Problem to solve:
Search the records for the word "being" and report each line that has it.

[Provided material — start]

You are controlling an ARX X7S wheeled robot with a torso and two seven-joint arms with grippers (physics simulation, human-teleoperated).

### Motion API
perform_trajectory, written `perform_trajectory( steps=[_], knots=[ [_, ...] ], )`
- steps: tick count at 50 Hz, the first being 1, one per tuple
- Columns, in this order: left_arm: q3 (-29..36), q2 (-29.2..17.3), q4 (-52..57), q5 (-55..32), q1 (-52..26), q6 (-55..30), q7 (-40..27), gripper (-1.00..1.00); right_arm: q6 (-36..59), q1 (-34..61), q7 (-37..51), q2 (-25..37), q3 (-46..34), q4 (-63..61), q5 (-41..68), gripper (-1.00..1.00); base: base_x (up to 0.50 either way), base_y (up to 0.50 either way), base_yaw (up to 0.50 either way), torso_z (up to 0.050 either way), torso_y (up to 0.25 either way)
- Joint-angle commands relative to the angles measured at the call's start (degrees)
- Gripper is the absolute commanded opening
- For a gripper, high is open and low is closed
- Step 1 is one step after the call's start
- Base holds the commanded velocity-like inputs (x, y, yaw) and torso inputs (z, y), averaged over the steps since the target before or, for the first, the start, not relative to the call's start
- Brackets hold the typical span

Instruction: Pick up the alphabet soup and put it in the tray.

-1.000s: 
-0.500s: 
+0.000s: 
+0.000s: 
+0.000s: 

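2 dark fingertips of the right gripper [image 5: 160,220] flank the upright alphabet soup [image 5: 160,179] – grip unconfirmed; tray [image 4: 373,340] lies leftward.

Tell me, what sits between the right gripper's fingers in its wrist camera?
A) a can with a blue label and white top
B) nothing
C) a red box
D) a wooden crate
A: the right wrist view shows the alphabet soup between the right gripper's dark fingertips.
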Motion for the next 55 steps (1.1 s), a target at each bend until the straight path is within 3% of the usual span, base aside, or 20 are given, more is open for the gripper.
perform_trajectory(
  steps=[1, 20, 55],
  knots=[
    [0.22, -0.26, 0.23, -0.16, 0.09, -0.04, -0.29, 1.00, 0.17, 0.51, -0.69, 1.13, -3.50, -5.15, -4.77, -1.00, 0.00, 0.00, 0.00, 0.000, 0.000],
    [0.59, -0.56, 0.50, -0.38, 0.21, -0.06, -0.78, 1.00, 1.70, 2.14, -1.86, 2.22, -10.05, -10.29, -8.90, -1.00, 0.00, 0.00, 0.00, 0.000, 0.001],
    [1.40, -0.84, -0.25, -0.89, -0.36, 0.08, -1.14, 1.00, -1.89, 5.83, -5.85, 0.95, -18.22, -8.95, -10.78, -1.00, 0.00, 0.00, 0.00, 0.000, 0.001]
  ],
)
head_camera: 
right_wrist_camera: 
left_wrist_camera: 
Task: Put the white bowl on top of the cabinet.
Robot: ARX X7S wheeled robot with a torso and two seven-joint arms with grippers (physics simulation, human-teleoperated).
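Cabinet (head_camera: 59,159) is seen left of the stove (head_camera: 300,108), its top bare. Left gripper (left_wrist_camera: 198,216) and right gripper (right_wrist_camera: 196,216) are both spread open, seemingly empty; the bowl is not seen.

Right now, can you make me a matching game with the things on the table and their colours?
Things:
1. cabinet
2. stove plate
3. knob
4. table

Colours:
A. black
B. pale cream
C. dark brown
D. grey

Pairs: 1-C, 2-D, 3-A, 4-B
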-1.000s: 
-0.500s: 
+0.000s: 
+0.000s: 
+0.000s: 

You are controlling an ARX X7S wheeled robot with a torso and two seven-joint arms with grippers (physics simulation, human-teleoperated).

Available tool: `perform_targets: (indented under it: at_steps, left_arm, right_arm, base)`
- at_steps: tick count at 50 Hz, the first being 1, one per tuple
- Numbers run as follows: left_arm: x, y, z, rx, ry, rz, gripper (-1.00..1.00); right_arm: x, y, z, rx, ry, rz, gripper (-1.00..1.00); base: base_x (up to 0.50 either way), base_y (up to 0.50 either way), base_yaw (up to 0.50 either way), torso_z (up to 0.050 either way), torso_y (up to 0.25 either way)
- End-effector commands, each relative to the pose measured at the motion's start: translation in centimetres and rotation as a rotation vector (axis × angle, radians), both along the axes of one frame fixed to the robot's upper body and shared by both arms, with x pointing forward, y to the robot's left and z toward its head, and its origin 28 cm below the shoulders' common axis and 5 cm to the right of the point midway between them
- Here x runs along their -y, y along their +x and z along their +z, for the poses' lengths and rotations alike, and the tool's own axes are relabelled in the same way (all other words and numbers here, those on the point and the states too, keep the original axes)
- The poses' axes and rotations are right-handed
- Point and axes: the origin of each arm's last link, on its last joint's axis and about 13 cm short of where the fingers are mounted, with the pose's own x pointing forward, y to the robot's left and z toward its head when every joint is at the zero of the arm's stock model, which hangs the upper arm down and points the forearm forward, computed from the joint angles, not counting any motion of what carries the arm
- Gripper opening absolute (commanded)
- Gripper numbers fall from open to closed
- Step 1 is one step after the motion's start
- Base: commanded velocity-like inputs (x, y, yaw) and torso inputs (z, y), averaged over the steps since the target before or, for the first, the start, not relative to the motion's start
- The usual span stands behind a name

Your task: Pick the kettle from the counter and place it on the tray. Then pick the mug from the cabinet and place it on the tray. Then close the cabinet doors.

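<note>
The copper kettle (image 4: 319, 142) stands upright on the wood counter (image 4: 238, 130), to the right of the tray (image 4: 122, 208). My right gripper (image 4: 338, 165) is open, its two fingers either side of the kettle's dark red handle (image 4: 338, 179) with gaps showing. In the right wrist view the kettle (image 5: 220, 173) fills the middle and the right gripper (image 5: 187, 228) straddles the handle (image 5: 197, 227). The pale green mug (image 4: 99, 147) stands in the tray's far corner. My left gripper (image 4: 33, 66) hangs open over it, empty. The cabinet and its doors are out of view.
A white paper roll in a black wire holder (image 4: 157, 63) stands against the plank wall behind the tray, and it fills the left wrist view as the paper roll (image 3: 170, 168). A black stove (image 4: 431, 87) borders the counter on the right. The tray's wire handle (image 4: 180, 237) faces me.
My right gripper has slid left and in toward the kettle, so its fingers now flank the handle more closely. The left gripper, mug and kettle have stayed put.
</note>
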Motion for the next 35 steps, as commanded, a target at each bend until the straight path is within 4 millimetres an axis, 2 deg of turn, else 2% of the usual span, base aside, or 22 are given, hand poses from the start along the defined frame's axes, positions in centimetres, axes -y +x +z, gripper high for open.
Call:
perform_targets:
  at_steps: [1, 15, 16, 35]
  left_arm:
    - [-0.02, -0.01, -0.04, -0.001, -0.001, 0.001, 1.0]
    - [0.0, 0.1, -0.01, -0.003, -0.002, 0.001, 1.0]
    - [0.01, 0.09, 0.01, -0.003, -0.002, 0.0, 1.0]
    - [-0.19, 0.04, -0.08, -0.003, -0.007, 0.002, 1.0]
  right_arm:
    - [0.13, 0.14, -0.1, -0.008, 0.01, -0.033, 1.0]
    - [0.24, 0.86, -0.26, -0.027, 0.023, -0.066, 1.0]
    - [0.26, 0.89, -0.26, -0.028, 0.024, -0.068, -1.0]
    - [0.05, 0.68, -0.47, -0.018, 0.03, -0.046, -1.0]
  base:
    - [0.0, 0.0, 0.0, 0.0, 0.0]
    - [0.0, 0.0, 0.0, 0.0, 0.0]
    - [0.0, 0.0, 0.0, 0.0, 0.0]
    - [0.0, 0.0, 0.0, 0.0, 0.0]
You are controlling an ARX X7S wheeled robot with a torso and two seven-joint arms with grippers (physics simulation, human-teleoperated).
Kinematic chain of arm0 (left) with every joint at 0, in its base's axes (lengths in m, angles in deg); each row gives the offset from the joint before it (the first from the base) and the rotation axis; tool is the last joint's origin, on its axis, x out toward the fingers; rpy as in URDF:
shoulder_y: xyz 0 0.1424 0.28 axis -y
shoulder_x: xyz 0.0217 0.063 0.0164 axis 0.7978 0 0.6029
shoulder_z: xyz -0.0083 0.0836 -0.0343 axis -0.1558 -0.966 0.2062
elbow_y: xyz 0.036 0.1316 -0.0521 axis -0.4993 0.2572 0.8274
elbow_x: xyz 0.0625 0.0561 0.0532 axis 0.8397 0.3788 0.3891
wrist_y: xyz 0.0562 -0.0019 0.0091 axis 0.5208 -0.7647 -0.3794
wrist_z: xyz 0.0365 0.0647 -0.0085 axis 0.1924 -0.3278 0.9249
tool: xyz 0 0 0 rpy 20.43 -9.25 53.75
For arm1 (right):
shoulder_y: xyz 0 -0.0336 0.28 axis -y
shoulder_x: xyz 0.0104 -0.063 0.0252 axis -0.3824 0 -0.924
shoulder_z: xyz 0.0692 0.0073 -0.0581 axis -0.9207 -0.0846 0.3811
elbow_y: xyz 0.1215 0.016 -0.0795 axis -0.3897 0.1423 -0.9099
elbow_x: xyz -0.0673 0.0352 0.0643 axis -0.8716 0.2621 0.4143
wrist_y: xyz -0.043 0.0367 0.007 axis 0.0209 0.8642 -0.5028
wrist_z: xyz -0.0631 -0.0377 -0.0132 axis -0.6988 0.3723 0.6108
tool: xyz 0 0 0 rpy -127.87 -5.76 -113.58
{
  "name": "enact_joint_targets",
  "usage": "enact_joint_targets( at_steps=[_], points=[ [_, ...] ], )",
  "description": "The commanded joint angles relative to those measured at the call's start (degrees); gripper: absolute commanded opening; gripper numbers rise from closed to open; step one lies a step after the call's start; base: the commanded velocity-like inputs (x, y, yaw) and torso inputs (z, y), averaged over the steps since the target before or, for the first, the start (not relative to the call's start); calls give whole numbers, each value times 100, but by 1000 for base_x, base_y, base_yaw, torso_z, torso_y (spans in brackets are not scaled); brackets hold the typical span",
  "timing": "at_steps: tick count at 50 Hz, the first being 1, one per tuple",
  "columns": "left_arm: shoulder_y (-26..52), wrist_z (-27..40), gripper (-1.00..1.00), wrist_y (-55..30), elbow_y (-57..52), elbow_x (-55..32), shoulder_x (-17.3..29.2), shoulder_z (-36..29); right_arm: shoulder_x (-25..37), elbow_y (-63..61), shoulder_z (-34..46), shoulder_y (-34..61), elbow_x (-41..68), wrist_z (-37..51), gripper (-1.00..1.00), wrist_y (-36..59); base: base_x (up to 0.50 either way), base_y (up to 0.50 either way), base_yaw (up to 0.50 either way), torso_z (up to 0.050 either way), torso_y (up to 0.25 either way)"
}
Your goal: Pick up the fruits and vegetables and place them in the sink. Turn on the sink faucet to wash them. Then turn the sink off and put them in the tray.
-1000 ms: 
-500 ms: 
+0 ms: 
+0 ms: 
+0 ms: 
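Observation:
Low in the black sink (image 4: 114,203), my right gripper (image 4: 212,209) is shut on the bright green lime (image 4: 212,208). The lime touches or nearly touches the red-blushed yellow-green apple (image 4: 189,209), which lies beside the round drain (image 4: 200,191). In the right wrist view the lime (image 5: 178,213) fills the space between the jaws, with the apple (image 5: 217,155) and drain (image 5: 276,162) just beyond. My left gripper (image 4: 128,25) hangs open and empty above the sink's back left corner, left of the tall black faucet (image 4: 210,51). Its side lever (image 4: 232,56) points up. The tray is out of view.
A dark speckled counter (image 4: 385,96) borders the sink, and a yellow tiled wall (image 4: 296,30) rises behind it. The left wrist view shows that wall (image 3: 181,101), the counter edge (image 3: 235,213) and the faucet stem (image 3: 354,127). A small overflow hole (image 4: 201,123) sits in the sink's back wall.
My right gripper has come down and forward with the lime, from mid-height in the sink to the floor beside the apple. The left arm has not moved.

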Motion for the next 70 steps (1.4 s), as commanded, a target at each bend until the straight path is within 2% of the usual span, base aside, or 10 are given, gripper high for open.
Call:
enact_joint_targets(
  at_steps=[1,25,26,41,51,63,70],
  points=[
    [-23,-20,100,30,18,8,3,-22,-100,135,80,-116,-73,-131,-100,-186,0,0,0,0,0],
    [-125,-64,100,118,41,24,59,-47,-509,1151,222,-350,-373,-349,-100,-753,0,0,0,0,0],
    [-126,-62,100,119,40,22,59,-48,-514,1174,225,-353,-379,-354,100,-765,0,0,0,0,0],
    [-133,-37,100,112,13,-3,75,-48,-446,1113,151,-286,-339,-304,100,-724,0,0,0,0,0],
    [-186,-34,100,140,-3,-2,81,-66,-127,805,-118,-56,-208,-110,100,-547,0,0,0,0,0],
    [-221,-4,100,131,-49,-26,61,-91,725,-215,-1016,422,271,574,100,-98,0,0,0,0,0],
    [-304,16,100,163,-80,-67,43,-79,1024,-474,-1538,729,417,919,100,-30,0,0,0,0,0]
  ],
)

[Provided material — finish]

Answer area:
- steps: tick count at 50 Hz, the first being 1, one per tuple
- at_steps: tick count at 50 Hz, the first being 1, one per tuple
  "timing": "at_steps: tick count at 50 Hz, the first being 1, one per tuple",

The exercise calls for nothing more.